Regarding Dr. Ludwig, he is indeed both colleague and friend -- and I am proud to call him both. He is a prolific, insightful and accomplished researcher -- and one of those rare individuals whose intellect sends out sparks to ignite better thinking by those around him. For whatever my opinion is worth, I consider Dr. Ludwig one of the best in the business of both learning what we need to know about diet and health, and putting it to good use.

Regarding the New York Times piece, and the more scholarly commentary in JAMA on which it is based, I have a number of favorable impressions. The commentary essentially posits that we are not fat because we overeat, but overeat because we are fat -- exploring the inner life of the adipocyte and its interactions with an array of hormones, insulin salient among them -- to make that case. The commentary is thoughtful, well reasoned and provocative. Dr. Ludwig's excellent research, focused on glycemic index and load in particular, is cited for support.

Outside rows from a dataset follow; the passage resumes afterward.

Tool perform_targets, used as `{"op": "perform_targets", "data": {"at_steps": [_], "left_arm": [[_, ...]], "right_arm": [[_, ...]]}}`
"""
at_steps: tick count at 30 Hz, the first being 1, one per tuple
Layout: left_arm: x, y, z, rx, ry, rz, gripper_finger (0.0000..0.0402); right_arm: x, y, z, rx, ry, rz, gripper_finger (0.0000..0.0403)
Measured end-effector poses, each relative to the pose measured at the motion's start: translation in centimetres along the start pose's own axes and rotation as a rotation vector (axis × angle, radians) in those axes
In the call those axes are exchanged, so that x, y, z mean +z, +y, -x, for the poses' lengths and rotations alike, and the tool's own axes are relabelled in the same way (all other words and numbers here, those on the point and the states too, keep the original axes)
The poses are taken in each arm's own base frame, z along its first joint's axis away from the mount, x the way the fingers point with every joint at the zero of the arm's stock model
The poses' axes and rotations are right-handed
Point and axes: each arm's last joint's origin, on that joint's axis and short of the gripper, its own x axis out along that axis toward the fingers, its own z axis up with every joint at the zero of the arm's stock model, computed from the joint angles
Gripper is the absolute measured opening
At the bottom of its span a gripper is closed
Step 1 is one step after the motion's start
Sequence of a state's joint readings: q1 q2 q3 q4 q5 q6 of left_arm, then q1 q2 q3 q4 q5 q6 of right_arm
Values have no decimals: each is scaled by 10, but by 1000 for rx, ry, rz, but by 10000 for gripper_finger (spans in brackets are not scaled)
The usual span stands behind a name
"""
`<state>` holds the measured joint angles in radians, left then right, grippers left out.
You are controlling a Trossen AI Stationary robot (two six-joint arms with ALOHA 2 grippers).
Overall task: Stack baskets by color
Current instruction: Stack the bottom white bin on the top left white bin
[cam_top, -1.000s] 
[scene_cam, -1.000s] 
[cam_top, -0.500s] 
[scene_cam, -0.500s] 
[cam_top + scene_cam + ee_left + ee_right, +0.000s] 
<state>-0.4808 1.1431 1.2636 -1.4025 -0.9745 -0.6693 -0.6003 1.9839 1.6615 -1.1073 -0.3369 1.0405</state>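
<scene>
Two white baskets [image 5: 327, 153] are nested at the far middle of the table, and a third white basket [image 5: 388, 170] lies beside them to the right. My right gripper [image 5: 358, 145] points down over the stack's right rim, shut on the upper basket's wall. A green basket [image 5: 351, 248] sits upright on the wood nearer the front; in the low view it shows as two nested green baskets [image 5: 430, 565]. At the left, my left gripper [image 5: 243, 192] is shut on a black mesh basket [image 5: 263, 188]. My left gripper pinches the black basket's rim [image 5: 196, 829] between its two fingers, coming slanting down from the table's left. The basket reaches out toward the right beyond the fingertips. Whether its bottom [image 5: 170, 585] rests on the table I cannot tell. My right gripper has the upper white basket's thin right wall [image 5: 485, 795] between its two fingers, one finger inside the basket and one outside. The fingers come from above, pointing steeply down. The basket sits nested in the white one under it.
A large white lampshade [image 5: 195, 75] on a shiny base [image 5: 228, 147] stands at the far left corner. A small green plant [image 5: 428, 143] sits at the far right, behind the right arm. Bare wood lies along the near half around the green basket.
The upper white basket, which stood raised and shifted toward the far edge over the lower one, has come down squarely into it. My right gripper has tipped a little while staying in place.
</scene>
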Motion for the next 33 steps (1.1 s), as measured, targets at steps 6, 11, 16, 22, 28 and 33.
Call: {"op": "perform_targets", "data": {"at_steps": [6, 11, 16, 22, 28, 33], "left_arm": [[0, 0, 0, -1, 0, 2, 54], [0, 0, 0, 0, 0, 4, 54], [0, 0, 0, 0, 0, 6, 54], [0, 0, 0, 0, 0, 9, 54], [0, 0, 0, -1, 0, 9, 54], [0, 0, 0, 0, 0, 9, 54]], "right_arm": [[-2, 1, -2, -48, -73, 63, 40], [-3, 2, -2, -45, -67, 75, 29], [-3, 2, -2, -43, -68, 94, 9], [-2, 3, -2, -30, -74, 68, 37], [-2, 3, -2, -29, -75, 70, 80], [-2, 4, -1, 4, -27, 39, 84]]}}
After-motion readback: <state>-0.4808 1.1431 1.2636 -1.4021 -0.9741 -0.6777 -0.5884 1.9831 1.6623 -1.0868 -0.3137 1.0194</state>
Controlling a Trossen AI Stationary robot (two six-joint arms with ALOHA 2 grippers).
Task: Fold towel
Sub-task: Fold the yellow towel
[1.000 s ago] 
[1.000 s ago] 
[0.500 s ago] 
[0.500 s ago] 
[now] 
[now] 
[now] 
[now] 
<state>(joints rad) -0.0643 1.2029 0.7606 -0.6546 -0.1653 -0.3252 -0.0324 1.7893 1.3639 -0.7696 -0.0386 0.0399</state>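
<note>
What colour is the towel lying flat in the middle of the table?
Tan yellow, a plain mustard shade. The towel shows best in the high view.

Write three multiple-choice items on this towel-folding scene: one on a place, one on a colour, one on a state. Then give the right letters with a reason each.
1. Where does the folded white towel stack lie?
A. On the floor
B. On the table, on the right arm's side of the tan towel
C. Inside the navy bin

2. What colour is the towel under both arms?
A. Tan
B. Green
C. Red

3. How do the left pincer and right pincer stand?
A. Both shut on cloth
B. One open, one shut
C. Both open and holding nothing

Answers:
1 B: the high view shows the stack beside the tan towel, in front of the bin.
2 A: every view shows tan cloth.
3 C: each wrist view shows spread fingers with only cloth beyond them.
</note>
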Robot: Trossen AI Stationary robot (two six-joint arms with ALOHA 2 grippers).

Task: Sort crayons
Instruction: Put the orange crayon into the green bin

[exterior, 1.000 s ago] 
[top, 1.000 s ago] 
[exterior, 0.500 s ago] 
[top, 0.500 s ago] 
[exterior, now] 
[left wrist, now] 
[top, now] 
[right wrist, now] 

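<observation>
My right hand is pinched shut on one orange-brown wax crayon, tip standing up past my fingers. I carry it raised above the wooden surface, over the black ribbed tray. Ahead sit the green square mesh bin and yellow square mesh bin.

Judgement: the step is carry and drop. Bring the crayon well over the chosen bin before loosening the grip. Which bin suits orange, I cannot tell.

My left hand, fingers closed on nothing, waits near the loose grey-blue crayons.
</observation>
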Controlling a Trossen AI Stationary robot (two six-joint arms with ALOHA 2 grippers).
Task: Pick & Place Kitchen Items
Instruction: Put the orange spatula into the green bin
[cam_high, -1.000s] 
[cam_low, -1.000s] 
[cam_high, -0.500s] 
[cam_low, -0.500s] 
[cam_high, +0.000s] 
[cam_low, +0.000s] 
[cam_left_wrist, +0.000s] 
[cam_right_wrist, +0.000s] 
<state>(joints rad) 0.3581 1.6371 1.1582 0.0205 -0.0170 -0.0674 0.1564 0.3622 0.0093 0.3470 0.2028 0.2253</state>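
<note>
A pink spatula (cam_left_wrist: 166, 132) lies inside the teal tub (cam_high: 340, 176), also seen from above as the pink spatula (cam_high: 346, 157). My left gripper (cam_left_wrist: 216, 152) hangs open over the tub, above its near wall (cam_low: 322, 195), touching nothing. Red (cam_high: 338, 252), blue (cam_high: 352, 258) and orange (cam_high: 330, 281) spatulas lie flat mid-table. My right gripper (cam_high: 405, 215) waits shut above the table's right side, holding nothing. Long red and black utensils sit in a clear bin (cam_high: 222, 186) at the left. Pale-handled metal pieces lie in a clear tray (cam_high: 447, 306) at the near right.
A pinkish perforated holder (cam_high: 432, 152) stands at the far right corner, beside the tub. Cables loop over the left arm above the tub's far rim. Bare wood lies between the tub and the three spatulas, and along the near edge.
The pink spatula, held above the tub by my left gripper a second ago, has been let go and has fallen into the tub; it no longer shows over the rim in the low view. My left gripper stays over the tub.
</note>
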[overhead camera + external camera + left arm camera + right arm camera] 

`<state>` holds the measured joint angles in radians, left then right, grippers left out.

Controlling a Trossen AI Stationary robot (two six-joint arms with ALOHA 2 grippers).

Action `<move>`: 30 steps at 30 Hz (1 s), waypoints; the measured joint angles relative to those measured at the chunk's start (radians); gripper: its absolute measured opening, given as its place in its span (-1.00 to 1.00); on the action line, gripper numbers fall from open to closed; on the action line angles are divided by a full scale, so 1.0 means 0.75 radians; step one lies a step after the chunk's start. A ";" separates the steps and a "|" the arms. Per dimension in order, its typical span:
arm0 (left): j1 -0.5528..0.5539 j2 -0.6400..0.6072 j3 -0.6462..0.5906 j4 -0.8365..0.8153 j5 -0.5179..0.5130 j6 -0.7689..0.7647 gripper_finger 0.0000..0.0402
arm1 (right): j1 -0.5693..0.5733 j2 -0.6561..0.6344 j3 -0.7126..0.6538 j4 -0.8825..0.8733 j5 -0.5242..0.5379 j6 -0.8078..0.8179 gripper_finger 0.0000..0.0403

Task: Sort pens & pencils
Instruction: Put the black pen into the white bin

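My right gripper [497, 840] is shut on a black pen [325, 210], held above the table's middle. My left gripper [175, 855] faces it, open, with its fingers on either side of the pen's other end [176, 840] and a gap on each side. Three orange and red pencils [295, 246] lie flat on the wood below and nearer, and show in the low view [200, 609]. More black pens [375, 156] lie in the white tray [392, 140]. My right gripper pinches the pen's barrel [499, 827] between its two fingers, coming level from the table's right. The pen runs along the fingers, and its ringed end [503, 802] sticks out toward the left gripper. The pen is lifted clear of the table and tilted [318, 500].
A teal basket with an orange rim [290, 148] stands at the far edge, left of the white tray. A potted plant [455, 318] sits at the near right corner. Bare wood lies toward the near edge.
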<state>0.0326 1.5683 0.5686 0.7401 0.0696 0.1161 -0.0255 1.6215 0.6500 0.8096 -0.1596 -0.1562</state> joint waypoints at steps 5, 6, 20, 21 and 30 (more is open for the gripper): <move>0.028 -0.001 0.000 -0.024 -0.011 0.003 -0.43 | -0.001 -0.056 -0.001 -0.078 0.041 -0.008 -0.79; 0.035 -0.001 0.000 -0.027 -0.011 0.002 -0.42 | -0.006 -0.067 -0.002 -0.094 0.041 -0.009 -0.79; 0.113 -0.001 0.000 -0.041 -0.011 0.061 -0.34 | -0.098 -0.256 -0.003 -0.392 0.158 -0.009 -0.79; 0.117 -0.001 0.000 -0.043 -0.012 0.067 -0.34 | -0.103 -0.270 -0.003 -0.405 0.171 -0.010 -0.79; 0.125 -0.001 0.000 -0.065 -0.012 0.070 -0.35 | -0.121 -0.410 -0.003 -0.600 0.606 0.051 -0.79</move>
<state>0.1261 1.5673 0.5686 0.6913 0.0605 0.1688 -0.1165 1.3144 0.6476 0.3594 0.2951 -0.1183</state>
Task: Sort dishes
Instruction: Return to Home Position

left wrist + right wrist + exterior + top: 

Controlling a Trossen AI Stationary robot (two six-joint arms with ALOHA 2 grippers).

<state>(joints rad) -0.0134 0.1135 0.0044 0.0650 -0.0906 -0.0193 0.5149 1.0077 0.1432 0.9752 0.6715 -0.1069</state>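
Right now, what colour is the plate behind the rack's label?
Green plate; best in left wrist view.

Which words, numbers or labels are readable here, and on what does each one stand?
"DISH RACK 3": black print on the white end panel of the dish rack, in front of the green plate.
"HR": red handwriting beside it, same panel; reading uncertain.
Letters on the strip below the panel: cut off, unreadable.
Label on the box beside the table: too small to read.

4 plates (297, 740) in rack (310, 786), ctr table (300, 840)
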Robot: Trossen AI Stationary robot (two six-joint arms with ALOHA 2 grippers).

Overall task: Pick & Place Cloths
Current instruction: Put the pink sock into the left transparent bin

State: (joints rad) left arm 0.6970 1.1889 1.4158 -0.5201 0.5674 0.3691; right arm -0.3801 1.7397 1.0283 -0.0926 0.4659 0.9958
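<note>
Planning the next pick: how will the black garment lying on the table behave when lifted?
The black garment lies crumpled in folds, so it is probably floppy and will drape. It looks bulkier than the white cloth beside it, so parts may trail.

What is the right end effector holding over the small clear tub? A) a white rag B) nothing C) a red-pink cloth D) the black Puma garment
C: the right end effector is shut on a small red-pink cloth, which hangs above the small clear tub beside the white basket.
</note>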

But I am worried that even commentary of this caliber is subject to the law of unintended consequences, which has been the bane of public health nutrition for far too long already. In particular, I searched the text of both the pop culture and scholarly versions of this essay, and in neither case found any of these four words: survival, culture, satiety or synthesis. I think these are crucial considerations, and potentially grave omissions.

On Survival:
Drs. Ludwig and Friedman posit that we overeat because we get fat, but that merely begs the question: Why did we get fat in the first place? They address this to some extent, but fail to emphasize what I think is the essential, and obvious answer: survival. Throughout most of human history, calories were relatively scarce and hard to get, and physical activity was unavoidable. We are adapted to that world. But we have devised a modern world in which physical activity is scarce and hard to get, and calories are unavoidable. Houston, we have a problem.

In a world of relative caloric scarcity and fairly constant demands for physical exertion, appetite for salt, sugar, fat, calories, variety -- all fosters survival. In nature, you eat what you can when you can, and you don't get fat not because you are trying to avoid it, but because survival is challenging and conspires against it. In an unnatural world of constant abundance of tasty calories and labor-saving technology, you behave as you always have -- but wind up with very different results.

You get fat. And then, sure, being fat may propagate the problem in a number of ways -- but the bedrock explanation for overeating is not being fat; that is an obvious chicken-and-egg conundrum. The bedrock explanation for getting fat is: we have made it fun (e.g., tasty food; sedentary recreation) and easy to get fat and hard (e.g., a need for constant restraint; hectic schedules; etc.) to avoid it.

On Culture:
Culture is bigger than any one of us. Cultural variation in behavior and health outcomes tells us rather indelibly, whether we like the message or not, that the basic care and feeding of the human body is highly dependent on actions of the body politic.

The Blue Zones have longer lives, better health and more happiness than the rest of us not because of a preferential focus on calories, or refined carbohydrates -- but rather on living well. When pleasure is derived from strong social connections, there is less need to get it from toaster pastries. When culture normalizes good use of feet, forks and fingers; and encourages attention to sleep, stress mitigation and love -- health and long life result, all around the world.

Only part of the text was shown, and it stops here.